Informatics and Machine Learning Discover a thorough exploration of how to use computational, algorithmic, statistical, and informatics methods to analyze digital data
Informatics and Machine Learning: From Martingales to Metaheuristics delivers an interdisciplinary presentation on how analyze any data captured in digital form. The book describes how readers can conduct analyses of text, general sequential data, experimental observations over time, stock market and econometric histories, or symbolic data, like genomes. It contains large amounts of sample code to demonstrate the concepts contained within and assist with various levels of project work.
The book offers a complete presentation of the mathematical underpinnings of a wide variety of forms of data analysis and provides extensive examples of programming implementations. It is based on two decades worth of the distinguished author’s teaching and industry experience.

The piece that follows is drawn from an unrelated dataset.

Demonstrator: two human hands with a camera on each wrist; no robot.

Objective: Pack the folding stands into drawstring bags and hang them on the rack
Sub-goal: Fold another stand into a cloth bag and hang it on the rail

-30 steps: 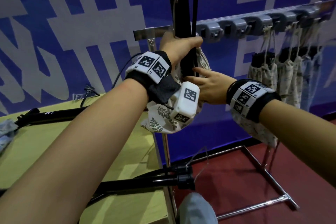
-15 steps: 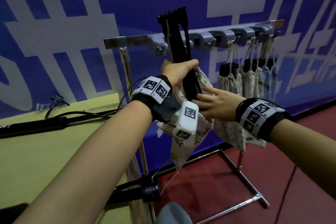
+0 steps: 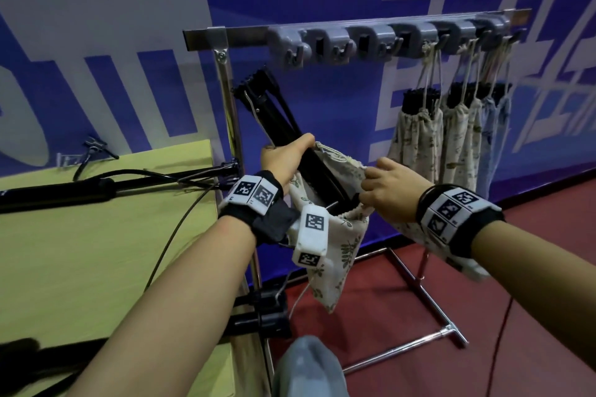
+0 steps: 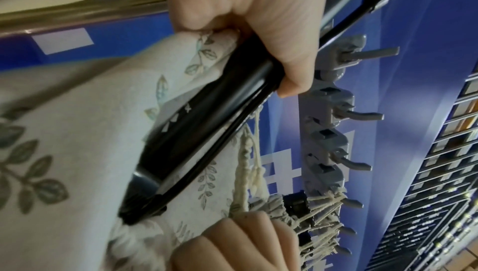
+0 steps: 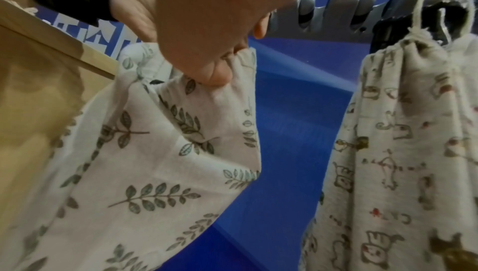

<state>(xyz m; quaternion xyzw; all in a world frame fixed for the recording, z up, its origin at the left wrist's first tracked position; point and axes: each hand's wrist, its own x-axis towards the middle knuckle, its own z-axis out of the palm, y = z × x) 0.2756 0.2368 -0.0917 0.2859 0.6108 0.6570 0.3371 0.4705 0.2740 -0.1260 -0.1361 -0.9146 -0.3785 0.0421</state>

A thorough introduction to probabilistic reasoning and bioinformatics, including Python shell scripting to obtain data counts, frequencies, probabilities, and anomalous statistics, or use with Bayes’ rule
An exploration of information entropy and statistical measures, including Shannon entropy, relative entropy, maximum entropy (maxent), and mutual information
A practical discussion of ad hoc, ab initio, and bootstrap signal acquisition methods, with examples from genome analytics and signal analytics
Perfect for undergraduate and graduate students in machine learning and data analytics programs, Informatics and Machine Learning: From Martingales to Metaheuristics will also earn a place in the libraries of mathematicians, engineers, computer scientists, and life scientists with an interest in those subjects.